▶ What to do
For the records below, print the lines from the line with "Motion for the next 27" through the line with "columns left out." exactly as written; include both end lines and exclude the rest.

▶ Source information
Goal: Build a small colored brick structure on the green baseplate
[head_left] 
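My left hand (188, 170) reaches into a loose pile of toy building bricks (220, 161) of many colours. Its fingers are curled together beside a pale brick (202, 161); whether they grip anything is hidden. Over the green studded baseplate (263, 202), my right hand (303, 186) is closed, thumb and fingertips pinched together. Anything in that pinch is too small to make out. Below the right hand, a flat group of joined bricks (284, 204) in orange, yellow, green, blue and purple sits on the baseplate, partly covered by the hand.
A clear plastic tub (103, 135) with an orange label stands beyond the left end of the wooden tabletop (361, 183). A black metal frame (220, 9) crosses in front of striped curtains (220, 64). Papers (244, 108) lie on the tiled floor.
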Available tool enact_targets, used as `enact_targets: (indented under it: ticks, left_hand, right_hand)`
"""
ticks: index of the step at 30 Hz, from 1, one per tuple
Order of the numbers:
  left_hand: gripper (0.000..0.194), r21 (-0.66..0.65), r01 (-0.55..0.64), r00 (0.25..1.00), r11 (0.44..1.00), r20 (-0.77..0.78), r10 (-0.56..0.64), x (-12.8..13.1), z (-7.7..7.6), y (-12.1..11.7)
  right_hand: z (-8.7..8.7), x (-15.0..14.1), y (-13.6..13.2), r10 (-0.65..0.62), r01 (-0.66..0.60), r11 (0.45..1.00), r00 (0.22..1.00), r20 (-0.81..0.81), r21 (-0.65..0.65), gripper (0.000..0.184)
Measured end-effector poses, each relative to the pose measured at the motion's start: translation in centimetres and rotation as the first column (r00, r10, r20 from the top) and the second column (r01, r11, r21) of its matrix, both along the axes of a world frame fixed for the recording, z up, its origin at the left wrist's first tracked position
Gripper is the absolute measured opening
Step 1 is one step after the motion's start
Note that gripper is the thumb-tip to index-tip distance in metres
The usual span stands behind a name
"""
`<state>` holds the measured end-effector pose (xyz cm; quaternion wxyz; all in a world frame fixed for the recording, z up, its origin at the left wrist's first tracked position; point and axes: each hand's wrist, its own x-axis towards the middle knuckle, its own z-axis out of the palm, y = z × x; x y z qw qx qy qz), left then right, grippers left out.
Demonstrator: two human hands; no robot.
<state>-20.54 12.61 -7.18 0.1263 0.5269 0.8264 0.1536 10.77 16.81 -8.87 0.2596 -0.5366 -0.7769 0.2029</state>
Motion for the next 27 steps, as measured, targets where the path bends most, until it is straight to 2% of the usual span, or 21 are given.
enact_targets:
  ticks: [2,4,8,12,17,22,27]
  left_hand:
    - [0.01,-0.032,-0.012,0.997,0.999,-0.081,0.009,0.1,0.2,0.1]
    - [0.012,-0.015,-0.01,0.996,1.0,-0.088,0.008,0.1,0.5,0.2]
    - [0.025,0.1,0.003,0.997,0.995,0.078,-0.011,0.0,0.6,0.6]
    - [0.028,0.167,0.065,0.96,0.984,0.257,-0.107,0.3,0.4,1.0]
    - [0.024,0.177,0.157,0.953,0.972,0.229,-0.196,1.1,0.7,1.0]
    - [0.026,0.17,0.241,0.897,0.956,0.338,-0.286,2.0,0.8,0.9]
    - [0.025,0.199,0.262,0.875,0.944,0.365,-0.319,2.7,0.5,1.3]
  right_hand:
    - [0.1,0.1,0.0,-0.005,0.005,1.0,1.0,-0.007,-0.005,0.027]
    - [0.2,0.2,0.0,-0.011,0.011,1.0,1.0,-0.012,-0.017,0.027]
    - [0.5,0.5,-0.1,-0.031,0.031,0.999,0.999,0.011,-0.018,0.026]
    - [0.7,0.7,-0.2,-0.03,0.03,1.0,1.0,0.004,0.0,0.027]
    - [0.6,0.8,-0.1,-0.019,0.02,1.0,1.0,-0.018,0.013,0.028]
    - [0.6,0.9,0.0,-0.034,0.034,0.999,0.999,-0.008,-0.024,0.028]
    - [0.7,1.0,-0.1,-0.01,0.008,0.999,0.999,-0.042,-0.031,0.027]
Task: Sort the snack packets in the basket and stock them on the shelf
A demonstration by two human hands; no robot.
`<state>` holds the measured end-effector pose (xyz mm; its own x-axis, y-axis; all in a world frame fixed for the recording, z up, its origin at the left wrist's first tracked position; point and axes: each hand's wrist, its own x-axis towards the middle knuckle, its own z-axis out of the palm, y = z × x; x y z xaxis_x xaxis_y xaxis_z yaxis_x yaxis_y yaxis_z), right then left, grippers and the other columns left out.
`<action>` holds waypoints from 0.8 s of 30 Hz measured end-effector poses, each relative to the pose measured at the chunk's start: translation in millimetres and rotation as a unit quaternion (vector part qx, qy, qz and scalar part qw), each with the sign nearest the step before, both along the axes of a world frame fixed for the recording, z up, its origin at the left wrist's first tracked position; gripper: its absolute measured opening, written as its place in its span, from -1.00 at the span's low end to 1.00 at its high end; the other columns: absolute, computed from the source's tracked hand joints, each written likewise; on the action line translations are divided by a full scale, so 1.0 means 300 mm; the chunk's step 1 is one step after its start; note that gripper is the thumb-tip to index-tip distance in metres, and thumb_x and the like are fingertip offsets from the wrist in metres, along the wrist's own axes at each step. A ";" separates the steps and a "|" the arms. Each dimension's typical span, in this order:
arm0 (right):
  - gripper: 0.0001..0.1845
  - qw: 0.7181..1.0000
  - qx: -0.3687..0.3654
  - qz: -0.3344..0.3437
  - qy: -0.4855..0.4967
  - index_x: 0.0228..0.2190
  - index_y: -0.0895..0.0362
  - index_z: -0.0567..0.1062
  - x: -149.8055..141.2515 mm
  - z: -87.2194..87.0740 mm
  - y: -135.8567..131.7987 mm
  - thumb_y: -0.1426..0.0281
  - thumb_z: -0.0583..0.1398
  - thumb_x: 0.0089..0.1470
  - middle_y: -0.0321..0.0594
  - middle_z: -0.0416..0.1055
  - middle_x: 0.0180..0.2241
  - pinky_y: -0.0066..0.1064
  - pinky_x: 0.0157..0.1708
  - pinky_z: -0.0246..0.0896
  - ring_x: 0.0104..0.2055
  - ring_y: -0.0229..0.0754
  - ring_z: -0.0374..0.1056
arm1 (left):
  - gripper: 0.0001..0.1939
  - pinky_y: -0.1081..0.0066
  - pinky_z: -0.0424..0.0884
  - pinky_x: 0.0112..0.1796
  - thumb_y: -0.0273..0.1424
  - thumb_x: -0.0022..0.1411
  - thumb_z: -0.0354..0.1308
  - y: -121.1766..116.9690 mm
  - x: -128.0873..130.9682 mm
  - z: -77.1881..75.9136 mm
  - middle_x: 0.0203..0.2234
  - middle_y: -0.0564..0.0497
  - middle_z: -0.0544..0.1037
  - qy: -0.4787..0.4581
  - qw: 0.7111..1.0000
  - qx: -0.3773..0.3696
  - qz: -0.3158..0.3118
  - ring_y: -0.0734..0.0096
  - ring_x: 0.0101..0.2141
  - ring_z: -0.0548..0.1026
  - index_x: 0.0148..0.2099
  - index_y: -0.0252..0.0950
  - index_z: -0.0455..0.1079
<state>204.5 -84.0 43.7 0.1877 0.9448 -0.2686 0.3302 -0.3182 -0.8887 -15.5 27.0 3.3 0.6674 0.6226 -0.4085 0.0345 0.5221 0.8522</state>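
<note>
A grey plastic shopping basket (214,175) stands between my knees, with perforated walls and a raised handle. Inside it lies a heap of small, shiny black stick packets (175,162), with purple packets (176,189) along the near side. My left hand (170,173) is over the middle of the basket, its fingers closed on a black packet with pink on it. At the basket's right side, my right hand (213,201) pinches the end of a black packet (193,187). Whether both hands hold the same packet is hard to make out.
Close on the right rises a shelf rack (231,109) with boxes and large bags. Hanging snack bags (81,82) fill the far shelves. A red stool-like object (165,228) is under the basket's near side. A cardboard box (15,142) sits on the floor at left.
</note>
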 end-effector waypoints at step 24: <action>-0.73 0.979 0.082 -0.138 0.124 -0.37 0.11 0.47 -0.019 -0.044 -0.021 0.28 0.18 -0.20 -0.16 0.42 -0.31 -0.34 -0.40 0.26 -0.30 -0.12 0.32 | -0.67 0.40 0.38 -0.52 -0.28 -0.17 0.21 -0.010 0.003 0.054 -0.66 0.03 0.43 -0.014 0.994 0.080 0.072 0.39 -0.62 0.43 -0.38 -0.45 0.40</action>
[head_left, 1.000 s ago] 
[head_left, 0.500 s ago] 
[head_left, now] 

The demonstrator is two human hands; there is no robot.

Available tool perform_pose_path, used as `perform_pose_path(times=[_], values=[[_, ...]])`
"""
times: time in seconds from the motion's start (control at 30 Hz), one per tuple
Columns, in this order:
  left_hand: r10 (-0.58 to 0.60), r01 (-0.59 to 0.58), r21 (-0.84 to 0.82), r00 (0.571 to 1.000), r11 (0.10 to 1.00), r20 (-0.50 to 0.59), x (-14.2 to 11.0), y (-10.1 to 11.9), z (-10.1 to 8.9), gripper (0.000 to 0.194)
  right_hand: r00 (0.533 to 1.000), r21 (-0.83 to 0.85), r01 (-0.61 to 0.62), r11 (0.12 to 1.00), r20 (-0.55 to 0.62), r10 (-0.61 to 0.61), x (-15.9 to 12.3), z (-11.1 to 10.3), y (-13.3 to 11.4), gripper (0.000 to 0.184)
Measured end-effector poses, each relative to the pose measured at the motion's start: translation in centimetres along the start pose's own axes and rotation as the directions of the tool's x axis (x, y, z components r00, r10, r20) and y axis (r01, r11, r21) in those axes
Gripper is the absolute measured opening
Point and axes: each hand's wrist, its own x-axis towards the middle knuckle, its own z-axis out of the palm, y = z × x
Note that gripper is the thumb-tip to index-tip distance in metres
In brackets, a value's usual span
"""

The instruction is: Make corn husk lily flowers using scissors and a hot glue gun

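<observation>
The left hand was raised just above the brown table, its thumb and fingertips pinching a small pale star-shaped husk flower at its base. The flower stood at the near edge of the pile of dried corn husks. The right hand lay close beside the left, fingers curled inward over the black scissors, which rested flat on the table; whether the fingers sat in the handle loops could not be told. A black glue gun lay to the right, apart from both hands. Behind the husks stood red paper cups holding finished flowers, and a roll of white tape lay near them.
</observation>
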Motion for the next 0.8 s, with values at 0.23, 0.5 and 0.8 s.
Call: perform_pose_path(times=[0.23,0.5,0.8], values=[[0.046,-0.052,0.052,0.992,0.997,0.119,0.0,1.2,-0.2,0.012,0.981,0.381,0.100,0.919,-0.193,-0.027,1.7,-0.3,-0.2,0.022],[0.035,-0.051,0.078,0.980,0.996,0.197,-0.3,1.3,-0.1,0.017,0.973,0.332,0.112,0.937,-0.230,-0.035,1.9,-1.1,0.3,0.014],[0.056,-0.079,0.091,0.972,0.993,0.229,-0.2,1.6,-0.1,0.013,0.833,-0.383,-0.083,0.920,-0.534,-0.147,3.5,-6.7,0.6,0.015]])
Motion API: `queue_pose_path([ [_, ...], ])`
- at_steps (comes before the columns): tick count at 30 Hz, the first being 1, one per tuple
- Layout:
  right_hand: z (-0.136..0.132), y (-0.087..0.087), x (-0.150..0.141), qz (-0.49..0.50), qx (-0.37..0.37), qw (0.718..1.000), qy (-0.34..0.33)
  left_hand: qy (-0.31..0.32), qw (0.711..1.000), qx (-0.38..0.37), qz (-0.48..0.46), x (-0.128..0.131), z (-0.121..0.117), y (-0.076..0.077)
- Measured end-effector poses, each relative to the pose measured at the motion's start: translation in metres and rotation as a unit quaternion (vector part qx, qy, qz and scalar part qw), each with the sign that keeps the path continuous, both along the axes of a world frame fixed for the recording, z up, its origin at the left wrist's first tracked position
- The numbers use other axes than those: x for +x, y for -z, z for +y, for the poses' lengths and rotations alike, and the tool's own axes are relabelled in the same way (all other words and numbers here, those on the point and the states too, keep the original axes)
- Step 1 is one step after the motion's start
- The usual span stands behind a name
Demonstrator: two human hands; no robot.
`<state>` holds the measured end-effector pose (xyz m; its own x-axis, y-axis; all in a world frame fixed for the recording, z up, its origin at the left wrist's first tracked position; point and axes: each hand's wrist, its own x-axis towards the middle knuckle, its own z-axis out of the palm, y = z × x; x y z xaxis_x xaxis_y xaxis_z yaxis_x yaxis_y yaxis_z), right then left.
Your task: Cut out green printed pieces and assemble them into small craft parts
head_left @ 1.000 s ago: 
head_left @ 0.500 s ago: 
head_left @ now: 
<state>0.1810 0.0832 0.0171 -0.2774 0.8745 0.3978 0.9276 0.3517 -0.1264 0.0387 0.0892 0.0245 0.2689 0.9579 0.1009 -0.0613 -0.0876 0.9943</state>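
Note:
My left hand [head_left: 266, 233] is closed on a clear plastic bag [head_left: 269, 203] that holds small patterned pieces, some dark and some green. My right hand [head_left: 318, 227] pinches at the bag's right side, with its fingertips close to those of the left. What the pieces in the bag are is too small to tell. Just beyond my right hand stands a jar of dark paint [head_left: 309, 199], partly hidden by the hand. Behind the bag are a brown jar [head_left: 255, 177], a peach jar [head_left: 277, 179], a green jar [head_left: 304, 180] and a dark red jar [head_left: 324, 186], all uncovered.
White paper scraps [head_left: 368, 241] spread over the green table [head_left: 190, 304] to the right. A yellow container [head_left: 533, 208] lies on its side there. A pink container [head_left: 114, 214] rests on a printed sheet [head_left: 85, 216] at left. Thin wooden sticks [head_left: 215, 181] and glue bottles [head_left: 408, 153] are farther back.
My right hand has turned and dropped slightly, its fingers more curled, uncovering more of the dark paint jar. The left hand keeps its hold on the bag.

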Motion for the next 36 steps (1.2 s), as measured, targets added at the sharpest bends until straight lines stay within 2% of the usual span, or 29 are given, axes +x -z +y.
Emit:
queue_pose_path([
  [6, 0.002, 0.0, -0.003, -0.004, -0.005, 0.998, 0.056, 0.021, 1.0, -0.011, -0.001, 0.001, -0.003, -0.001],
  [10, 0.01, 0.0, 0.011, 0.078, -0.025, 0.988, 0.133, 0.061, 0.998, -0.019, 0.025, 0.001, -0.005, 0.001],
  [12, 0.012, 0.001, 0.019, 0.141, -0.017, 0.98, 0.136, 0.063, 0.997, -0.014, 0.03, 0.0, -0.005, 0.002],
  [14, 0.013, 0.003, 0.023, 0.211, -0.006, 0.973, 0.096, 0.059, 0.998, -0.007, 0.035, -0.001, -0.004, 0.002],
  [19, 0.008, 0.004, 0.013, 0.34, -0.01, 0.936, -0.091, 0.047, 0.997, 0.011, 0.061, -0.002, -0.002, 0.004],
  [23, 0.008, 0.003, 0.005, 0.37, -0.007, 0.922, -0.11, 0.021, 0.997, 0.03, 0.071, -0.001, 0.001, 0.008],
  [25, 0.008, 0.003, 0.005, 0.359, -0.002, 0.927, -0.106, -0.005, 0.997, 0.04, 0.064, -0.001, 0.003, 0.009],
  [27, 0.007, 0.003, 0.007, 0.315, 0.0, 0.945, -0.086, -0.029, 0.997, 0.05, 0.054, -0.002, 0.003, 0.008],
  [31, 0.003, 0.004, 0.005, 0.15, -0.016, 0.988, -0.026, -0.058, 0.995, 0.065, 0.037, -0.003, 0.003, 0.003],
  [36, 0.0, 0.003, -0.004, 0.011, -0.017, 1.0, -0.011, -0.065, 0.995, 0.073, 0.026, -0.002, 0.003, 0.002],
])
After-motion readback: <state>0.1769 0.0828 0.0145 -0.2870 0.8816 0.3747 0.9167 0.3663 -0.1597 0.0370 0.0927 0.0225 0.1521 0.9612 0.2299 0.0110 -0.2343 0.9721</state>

▶ Answer for the task
Motion for the next 27 steps, as measured, targets where the path bends most, until it is straight to 2% of the usual span, or 21 are given.
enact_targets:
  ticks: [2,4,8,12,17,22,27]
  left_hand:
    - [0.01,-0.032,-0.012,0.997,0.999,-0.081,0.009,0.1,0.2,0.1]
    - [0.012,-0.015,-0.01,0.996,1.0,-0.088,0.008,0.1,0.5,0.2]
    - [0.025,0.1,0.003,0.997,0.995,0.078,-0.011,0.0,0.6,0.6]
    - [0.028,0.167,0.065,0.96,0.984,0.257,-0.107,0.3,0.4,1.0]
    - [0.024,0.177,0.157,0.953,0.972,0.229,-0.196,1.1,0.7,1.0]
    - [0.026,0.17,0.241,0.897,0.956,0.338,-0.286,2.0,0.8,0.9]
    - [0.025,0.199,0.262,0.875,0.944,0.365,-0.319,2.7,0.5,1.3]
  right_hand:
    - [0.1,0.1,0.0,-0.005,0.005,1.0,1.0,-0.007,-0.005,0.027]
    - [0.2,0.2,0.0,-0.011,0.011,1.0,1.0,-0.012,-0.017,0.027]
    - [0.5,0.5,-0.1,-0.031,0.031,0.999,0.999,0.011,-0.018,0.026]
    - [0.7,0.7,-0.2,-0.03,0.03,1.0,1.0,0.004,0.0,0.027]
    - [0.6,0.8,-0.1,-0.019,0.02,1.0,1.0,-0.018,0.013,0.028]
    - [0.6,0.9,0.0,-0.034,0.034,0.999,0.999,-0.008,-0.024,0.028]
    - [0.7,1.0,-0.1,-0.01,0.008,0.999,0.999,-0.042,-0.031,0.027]
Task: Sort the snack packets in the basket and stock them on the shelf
A demonstration by two human hands; no robot.
`<state>` holds the measured end-effector pose (xyz mm; its own x-axis, y-axis; all in a world frame fixed for the recording, z up, its origin at the left wrist's first tracked position; point and axes: each hand's wrist, its own x-axis towards the middle knuckle, its own z-axis out of the palm, y = z × x; x y z xaxis_x xaxis_y xaxis_z yaxis_x yaxis_y yaxis_z), right then left, grippers and the other columns left out.

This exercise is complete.